Ketahanan Pangan
Konsep ketahanan pangan pertama kalinya berkembang bersamaan
dengan terjadinya krisis pangan global, yaitu pada dekade 70-an. Konsep
ketahanan pangan yang berkembang pada saat itu lebih tertuju pada ketersediaan
pangan secara nasional dan global. Sejalan dengan perkembangan konsep ketahan
pangan, pengertian ketahanan pangan juga mengalami perkembangan. Saat ini,
pengertian ketahanan pangan yang telah diterima oleh kalangan secara luas
adalah terjaminnya akses pangan pada segenap rumah tangga atau individu setiap
waktu sehingga mereka dapat bekerja dan hidup sehat (Soetrisno 1997).

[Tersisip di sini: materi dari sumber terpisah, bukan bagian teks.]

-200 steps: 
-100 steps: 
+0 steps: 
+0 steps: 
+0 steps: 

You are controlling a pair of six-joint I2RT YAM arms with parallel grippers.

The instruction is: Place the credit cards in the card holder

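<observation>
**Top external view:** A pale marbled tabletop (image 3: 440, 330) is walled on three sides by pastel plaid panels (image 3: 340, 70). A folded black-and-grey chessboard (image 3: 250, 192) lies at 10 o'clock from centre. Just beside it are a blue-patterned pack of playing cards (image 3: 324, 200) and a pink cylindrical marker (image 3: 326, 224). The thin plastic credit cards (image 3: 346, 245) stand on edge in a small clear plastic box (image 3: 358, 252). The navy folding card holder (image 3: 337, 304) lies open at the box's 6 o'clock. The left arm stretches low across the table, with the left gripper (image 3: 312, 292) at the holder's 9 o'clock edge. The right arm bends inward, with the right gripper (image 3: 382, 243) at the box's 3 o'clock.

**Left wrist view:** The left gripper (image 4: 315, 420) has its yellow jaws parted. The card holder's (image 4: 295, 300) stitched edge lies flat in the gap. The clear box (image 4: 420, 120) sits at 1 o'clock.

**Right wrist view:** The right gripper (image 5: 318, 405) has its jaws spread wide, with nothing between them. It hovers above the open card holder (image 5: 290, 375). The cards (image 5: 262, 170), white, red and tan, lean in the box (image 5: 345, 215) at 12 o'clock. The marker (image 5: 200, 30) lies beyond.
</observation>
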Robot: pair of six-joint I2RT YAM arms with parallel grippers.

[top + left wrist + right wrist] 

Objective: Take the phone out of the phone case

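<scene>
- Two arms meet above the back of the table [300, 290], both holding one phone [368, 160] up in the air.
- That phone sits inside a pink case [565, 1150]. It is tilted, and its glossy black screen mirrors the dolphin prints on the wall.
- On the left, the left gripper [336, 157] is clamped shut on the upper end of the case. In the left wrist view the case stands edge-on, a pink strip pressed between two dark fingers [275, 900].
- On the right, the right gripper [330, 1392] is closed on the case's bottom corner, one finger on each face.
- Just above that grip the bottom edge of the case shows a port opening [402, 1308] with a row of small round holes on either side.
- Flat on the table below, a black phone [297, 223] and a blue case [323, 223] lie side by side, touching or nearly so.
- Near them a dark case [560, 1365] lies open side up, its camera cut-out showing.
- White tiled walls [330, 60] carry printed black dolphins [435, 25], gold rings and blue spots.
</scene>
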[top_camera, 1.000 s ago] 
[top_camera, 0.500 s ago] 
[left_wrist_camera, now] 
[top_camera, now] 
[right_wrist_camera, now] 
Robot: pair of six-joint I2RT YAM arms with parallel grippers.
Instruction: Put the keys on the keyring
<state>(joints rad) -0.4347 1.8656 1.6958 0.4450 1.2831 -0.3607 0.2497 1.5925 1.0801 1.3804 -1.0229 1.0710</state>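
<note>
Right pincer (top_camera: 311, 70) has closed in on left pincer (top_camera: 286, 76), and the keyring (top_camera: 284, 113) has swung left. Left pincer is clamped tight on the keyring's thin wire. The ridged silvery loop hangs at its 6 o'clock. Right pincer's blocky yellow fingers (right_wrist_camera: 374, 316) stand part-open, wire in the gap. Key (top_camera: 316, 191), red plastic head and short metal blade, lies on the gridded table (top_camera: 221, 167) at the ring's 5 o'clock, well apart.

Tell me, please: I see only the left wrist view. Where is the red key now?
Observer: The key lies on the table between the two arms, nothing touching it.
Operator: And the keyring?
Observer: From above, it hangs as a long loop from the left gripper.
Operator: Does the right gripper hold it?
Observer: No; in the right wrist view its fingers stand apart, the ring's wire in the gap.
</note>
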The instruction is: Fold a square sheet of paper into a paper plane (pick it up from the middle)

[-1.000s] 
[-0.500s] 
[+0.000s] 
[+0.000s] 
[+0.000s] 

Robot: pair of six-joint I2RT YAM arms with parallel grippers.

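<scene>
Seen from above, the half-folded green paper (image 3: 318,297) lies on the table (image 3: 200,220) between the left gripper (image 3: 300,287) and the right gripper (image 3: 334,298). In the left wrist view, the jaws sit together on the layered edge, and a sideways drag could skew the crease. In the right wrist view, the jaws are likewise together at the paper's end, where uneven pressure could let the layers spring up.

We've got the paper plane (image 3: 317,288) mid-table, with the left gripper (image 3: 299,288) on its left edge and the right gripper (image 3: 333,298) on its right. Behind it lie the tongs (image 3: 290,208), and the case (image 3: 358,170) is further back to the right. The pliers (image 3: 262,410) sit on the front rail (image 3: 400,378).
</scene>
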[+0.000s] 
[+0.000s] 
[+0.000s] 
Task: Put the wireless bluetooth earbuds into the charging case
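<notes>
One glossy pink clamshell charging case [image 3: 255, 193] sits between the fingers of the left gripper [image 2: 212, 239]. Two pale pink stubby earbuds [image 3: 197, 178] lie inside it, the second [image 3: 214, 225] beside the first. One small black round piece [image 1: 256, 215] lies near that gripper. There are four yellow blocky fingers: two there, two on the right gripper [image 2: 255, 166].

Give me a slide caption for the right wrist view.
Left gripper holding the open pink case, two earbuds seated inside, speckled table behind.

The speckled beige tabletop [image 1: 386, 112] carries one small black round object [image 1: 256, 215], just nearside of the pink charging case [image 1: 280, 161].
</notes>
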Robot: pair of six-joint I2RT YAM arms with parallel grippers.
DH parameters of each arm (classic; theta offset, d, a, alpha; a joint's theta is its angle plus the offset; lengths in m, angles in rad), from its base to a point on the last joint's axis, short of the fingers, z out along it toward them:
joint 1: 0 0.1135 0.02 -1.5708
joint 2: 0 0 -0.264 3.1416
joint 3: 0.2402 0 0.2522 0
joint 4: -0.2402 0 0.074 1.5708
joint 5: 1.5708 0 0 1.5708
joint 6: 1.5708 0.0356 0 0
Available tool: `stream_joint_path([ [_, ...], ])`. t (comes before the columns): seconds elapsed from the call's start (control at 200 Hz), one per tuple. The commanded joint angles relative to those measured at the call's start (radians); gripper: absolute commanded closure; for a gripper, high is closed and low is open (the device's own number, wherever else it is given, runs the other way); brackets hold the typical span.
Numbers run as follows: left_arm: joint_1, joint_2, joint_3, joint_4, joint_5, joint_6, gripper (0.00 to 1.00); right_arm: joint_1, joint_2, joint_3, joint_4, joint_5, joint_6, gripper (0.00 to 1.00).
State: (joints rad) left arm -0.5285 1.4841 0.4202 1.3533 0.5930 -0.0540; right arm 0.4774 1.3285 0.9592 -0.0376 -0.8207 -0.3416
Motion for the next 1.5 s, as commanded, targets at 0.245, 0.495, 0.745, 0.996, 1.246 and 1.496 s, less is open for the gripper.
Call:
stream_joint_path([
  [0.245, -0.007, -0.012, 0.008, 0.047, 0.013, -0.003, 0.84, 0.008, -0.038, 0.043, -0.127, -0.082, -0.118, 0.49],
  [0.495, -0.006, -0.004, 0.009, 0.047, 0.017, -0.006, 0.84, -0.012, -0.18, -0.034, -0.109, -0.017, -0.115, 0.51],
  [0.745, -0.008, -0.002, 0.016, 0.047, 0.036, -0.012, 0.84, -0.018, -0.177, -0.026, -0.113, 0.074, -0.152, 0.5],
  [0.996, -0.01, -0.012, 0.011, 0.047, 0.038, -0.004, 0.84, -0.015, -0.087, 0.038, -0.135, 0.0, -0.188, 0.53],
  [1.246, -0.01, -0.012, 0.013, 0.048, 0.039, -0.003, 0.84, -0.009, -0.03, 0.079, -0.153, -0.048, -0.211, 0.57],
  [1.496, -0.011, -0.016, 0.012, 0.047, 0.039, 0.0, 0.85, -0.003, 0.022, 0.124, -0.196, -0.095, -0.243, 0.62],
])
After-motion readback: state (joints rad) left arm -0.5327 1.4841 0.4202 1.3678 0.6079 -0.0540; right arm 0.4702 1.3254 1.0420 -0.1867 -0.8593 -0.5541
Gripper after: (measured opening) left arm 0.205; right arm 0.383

Di Indonesia, ketahanan pangan dirumuskan dalam
Undang-undang Republik Indonesia Nomor 7 Tahun 1996 tentang Pangan, yang
menyatakan bahwa ketahanan pangan adalah kondisi terpenuhinya pangan bagi rumah
tangga yang tercermin dari tersedianya pangan yang cukup, baik jumlah maupun
mutunya, aman, merata, dan terjangkau. Sementara itu, Lokakarya Ketahanan
Pangan Nasional (Deptan 1996) memberikan rumusan ketahanan pangan rumah tangga
sebagai berikut : ketahanan pangan rumah tangga adalah kemampuan untuk memenuhi
pangan anggota rumah tangga dari waktu ke waktu dan berkelanjutan dengan baik
dari produksi sendiri atau membeli dalam jumlah, mutu dan ragam yang sesuai
dengan lingkungan setempat serta sosial budaya rumah tangga agar dapat hidup
sehat dan mampu melakukan kegiatan sehari-hari secara produktif.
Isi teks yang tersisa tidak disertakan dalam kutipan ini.